> _Exercise goal_:
The listing below should be reproduced exactly, with the pictures omitted.

(Beginning of Given material)

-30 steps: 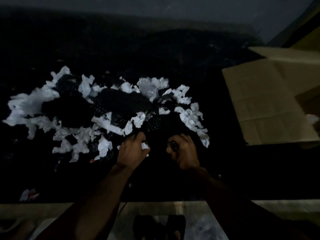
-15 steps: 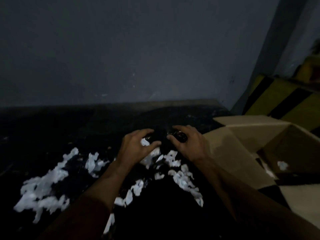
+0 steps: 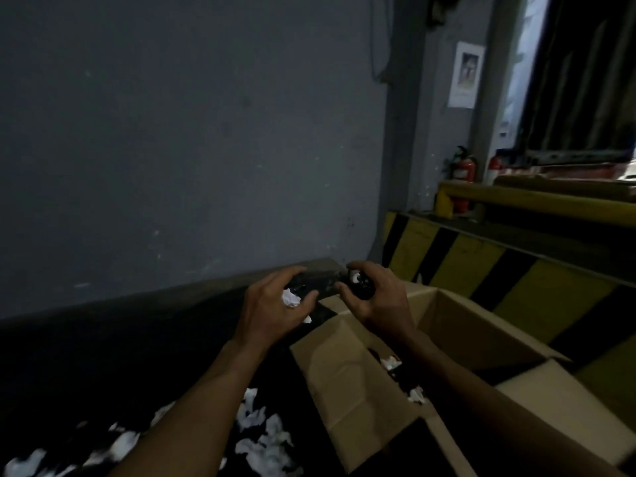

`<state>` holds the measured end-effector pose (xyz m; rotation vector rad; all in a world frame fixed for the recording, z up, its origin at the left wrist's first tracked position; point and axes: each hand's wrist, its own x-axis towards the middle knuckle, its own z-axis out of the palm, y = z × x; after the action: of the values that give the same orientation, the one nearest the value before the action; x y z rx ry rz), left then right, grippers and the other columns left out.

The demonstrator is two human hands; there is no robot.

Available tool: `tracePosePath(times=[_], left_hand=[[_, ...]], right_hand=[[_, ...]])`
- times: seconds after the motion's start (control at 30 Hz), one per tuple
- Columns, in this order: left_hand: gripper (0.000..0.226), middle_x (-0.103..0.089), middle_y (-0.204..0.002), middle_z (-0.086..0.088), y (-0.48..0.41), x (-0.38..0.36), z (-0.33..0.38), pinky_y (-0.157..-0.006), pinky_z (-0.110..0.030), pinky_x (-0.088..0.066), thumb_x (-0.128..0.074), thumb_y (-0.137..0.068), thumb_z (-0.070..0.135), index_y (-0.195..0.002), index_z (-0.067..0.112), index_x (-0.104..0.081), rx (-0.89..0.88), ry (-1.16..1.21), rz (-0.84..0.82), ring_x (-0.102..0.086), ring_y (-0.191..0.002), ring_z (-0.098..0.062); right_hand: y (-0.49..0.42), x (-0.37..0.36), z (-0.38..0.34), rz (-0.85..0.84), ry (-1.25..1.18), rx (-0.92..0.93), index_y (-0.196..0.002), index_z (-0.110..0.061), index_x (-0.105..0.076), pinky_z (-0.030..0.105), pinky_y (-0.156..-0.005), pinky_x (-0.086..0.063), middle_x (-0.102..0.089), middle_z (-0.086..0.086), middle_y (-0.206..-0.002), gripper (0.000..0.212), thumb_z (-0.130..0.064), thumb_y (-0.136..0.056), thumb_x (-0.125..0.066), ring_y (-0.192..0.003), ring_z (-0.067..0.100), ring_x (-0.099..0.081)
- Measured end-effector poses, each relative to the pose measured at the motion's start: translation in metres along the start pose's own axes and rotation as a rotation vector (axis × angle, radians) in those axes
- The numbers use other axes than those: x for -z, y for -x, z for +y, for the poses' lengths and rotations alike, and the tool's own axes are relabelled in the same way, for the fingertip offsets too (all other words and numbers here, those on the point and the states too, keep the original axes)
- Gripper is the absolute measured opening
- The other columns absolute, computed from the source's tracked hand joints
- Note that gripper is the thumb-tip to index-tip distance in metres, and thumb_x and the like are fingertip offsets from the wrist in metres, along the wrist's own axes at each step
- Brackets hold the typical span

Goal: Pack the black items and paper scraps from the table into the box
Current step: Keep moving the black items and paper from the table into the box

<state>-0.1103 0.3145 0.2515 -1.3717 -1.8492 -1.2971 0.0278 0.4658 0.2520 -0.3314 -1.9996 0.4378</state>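
Grey wall (image 3: 172,132) backs a dark table (image 3: 103,356). Left hand (image 3: 275,304) and right hand (image 3: 375,297), fingers curled, grip a black item (image 3: 316,287) plus a paper scrap (image 3: 290,298) over the cardboard box (image 3: 481,332) at 4 o'clock. Few pieces lie inside; many scraps (image 3: 265,438) wait at 7 o'clock.

Left hand (image 3: 272,306) and right hand (image 3: 378,299) are outstretched, gripping.
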Motion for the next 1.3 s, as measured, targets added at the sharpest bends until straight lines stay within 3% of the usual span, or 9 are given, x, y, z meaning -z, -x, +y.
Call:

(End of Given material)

> _Final answer_:
-30 steps: 
-15 steps: 
+0 steps: 

`<state>` holds the measured end-effector pose (xyz m; rotation vector rad; all in a world frame fixed for the recording, z up, its origin at the left wrist's first tracked position; point and axes: each hand's wrist, its own x-axis towards the middle knuckle, its own z-axis out of the palm, y = z × x; after the action: of the values that give the same orientation, the one nearest the value before the action; x y z rx ry rz), left then right, grippers and the other columns left out.

The demonstrator is two human hands; there is no robot.

Available tool: `tracePosePath(times=[_], left_hand=[[_, ...]], right_hand=[[_, ...]])`
- times: seconds after the motion's start (control at 30 Hz), one per tuple
- Columns, in this order: left_hand: gripper (0.000..0.226), middle_x (-0.103..0.089), middle_y (-0.204..0.002), middle_z (-0.086..0.088), y (-0.48..0.41), x (-0.38..0.36), z (-0.33..0.38), pinky_y (-0.157..-0.006), pinky_z (-0.110..0.030), pinky_x (-0.088..0.066), thumb_x (-0.128..0.074), thumb_y (-0.137..0.068), thumb_z (-0.070..0.135), index_y (-0.195..0.002), index_z (-0.067..0.112), index_x (-0.104..0.081), rx (-0.89..0.88), ry (-1.16..1.21), rz (-0.84..0.82), ring_x (-0.102..0.086), ring_y (-0.191..0.002), ring_z (-0.098..0.062); right_hand: y (-0.49..0.42), x (-0.37..0.36), z (-0.38..0.34), rz (-0.85..0.84), ry (-1.25..1.18), rx (-0.92..0.93), index_y (-0.196..0.002), index_z (-0.110..0.061), index_x (-0.105..0.076), pinky_z (-0.030..0.105), pinky_y (-0.156..-0.005), pinky_x (-0.086..0.063), middle_x (-0.102..0.089), middle_z (-0.086..0.086), middle_y (-0.206..-0.002), gripper (0.000..0.212), thumb_z (-0.130..0.064), thumb_y (-0.136..0.056), thumb_x (-0.125..0.066), ring_y (-0.192..0.003), ring_z (-0.067..0.100), ring_x (-0.099..0.081)
- Measured end-effector poses, each relative to the pose measured at the motion's start: translation in metres along the start pose's own axes and rotation as a rotation vector (axis × angle, radians) in those axes
- The numbers use other axes than those: x for -z, y for -x, z for +y, for the poses' lengths and rotations alike, and the tool's own axes are relabelled in the same way, for the fingertip offsets too (all other words and numbers here, those on the point and the states too, keep the original axes)
- Gripper is the absolute measured opening
- The other columns absolute, computed from the source's tracked hand joints
- Note that gripper is the thumb-tip to index-tip distance in metres, and thumb_x and the like are fingertip offsets from the wrist in metres, along the wrist's own axes at each step
- Brackets hold the typical span

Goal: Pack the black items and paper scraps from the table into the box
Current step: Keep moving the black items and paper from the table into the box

<state>-0.1103 0.3145 0.2515 -1.3717 -1.8492 -1.2971 0.0278 0.4658 0.2520 -0.3314 -1.9996 0.4378</state>
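Grey wall (image 3: 172,132) backs a dark table (image 3: 103,356). Left hand (image 3: 275,304) and right hand (image 3: 375,297), fingers curled, grip a black item (image 3: 316,287) plus a paper scrap (image 3: 290,298) over the cardboard box (image 3: 481,332) at 4 o'clock. Few pieces lie inside; many scraps (image 3: 265,438) wait at 7 o'clock.

Left hand (image 3: 272,306) and right hand (image 3: 378,299) are outstretched, gripping.
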Motion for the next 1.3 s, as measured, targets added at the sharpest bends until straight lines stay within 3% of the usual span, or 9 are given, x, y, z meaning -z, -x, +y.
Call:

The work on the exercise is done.